Editorial par Michel Guilloux
Dos usés, vies en miettes, salaires au lance-pierre… Comme si cela ne suffisait pas, selon la formule terrible du syndicaliste qui témoigne dans nos colonnes, voilà des salariés qui « ne sont plus que des produits parmi les produits ». Embaucher à 2 heures du matin ou finir à 23 heures. Ne plus voir le jour, dans tous les sens du terme, et si l’on craque, tant pis. Il y aura des encore plus précaires que soi pour prendre la place, temporaire. Ainsi va la vie dans le secteur de la grande distribution, grand pourvoyeur des damnés de la terre de notre époque, qui conjugue travail de nuit et pénibilité jusqu’à plus soif. On pourra relever ici un lien entre le patronat de Carrefour, dans ce cas, et le pouvoir sarkozyste. Pour ces gens-là, le travail n’a de valeur que pour autant qu’il nourrisse la machine à dividendes. Les hommes, et ici singulièrement les femmes, ne sont que « variables d’ajustement », « coûts », à presser comme des citrons et à jeter après usage.
Avec la réorganisation en cours se dessine un concentré de leur modèle de société. En difficulté Carrefour, toujours numéro 2 mondial et leader européen du secteur ? Ses employés, sûrement. Eux qui peinent à boucler leurs fins de mois, encore plus lorsque, par centaines, ils sont payés sous le smic ! Tout est bon pour le pognon. Mais, dans ce cas, lorsqu’ils saisissent les prud’hommes, la justice a su se rappeler au bon souvenir du groupe et le condamner. À l’autre bout de la chaîne alimentaire, leur PDG, lui, se voit gratifier de revenus avoisinant les 7 millions d’euros par an, moitié en salaires et avantages, moitié en placements boursiers. Il est, dit-on dans la presse spécialisée, l’un des mieux payés du CAC 40. Tel est le prix à payer pour assurer la rentabilité maximale… pour les actionnaires. Au premier rang de ces derniers figure le fonds d’investissement Colony Capital, allié à Bernard Arnault, le PDG du groupe de luxe LVMH.
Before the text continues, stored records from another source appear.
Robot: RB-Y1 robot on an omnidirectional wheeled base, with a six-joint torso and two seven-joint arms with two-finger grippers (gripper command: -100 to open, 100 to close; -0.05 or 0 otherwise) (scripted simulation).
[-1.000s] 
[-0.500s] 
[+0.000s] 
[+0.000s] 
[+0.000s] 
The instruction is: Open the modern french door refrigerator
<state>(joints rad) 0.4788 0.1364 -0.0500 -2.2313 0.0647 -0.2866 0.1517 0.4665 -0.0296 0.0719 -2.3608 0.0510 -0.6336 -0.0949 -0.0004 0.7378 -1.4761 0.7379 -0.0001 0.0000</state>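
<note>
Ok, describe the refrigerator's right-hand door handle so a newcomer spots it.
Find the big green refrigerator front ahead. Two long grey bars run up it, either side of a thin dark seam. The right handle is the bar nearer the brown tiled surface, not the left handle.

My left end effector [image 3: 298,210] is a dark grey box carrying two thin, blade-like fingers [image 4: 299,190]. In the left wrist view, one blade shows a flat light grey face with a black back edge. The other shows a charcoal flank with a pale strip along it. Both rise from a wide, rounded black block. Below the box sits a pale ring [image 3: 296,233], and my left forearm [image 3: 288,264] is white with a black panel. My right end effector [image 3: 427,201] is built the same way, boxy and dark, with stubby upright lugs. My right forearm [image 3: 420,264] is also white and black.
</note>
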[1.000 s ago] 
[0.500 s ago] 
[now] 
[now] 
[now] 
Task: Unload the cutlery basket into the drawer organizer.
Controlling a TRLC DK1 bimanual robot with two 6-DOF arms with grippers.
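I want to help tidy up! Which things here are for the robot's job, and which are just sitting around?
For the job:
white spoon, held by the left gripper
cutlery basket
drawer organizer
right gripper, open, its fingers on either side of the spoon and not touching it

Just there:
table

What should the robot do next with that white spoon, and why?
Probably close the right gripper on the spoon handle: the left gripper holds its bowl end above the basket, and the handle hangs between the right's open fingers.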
Patrimoine immobilier, vente avec bénéfice des filiales à l’étranger, diversification des formats de magasins pour en accroître la rentabilité au mètre carré, tout fait ventre pour rentabiliser la mise. Que les hommes et les femmes qui font ce groupe finissent par se confondre avec des denrées périssables n’est guère que dans l’ordre des choses pour qui ne compte que le rendement financier le plus rapide. « La CGT de Carrefour veut perturber Noël », titrait le Parisien lorsque ces salariés se sont mis en grève contre la nouvelle régression en cours. Dans ces colonnes-ci, on salue bien bas ceux qui ont le courage de relever la tête.
Ainsi va la vie dans le secteur de la grande distribution, grand pourvoyeur des damnés de la terre de notre époque.